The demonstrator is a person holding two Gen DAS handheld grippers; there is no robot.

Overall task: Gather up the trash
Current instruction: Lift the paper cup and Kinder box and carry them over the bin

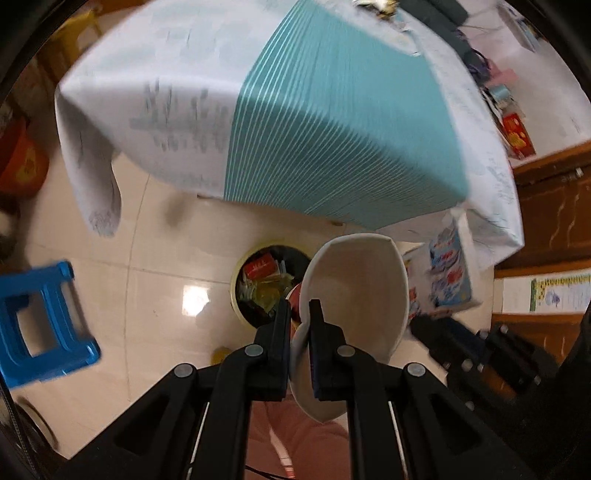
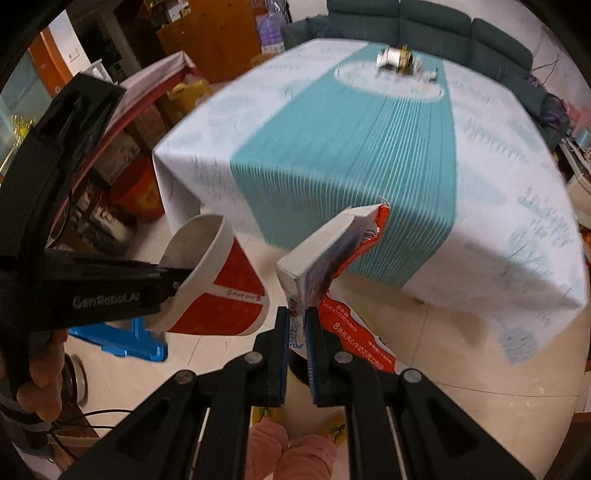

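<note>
My left gripper [image 1: 300, 308] is shut on the rim of a squashed paper cup [image 1: 354, 295], white inside, red and white outside [image 2: 221, 295]. The cup hangs just right of a round yellow-rimmed trash bin [image 1: 266, 284] full of wrappers on the floor. My right gripper [image 2: 296, 314] is shut on a torn carton box [image 2: 325, 258] with blue, white and red print; the same box [image 1: 448, 273] shows at right in the left wrist view. The left gripper [image 2: 92, 288] appears at left in the right wrist view, held by a hand [image 2: 40, 384]. More trash [image 2: 402, 61] lies on the far table.
A table with a white and teal cloth [image 1: 332, 122] stands beyond the bin. A blue plastic stool [image 1: 40, 325] sits on the tiled floor at left. A dark sofa [image 2: 443, 33] is behind the table, wooden furniture [image 1: 554, 206] at right. Pink slippers [image 2: 295, 450] show below.
</note>
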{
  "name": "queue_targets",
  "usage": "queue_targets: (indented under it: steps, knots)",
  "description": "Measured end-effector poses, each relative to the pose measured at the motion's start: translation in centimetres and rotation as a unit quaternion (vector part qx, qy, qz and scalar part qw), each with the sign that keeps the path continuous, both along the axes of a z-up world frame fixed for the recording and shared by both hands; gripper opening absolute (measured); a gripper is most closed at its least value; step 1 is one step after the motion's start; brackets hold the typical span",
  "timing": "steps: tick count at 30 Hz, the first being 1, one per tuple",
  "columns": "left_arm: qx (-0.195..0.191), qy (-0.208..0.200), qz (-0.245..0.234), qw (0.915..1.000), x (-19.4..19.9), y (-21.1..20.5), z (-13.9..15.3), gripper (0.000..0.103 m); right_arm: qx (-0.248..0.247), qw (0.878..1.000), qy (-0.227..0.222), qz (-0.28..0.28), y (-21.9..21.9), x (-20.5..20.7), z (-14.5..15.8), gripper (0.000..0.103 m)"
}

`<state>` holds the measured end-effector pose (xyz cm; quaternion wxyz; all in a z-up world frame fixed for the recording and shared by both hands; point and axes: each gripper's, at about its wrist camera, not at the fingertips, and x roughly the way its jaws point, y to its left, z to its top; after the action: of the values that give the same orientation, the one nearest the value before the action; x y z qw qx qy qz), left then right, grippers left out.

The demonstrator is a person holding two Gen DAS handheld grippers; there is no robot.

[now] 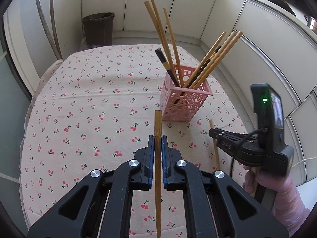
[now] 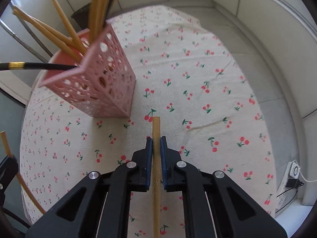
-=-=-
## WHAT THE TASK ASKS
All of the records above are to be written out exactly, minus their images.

## EXPECTED ANSWER
The demonstrator is a person holding two Gen DAS handheld grippers; there is no robot.

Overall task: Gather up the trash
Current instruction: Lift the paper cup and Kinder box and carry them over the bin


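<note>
My left gripper [image 1: 300, 308] is shut on the rim of a squashed paper cup [image 1: 354, 295], white inside, red and white outside [image 2: 221, 295]. The cup hangs just right of a round yellow-rimmed trash bin [image 1: 266, 284] full of wrappers on the floor. My right gripper [image 2: 296, 314] is shut on a torn carton box [image 2: 325, 258] with blue, white and red print; the same box [image 1: 448, 273] shows at right in the left wrist view. The left gripper [image 2: 92, 288] appears at left in the right wrist view, held by a hand [image 2: 40, 384]. More trash [image 2: 402, 61] lies on the far table.
A table with a white and teal cloth [image 1: 332, 122] stands beyond the bin. A blue plastic stool [image 1: 40, 325] sits on the tiled floor at left. A dark sofa [image 2: 443, 33] is behind the table, wooden furniture [image 1: 554, 206] at right. Pink slippers [image 2: 295, 450] show below.
</note>
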{
  "name": "queue_targets",
  "usage": "queue_targets: (indented under it: steps, knots)",
  "description": "Measured end-effector poses, each relative to the pose measured at the motion's start: translation in centimetres and rotation as a unit quaternion (vector part qx, qy, qz and scalar part qw), each with the sign that keeps the path continuous, both along the axes of a z-up world frame fixed for the recording and shared by both hands; gripper opening absolute (measured); a gripper is most closed at its least value; step 1 is one step after the motion's start; brackets hold the typical span",
  "timing": "steps: tick count at 30 Hz, the first being 1, one per tuple",
  "columns": "left_arm: qx (-0.195..0.191), qy (-0.208..0.200), qz (-0.245..0.234), qw (0.915..1.000), x (-19.4..19.9), y (-21.1..20.5), z (-13.9..15.3), gripper (0.000..0.103 m); right_arm: qx (-0.248..0.247), qw (0.878..1.000), qy (-0.227..0.222), qz (-0.28..0.28), y (-21.9..21.9), x (-20.5..20.7), z (-14.5..15.8), gripper (0.000..0.103 m)"
}

`<state>` holds the measured end-effector pose (xyz cm; quaternion wxyz; all in a z-up world frame fixed for the recording and shared by both hands; point and axes: each gripper's, at about its wrist camera, not at the fingertips, and x roughly the way its jaws point, y to its left, z to its top; after the action: of the values that give the same orientation, the one nearest the value before the action; x y z qw qx qy qz), left then right, grippers left out.

The demonstrator is a person holding two Gen DAS handheld grippers; there is no robot.

[now] 
[now] 

No other output was requested.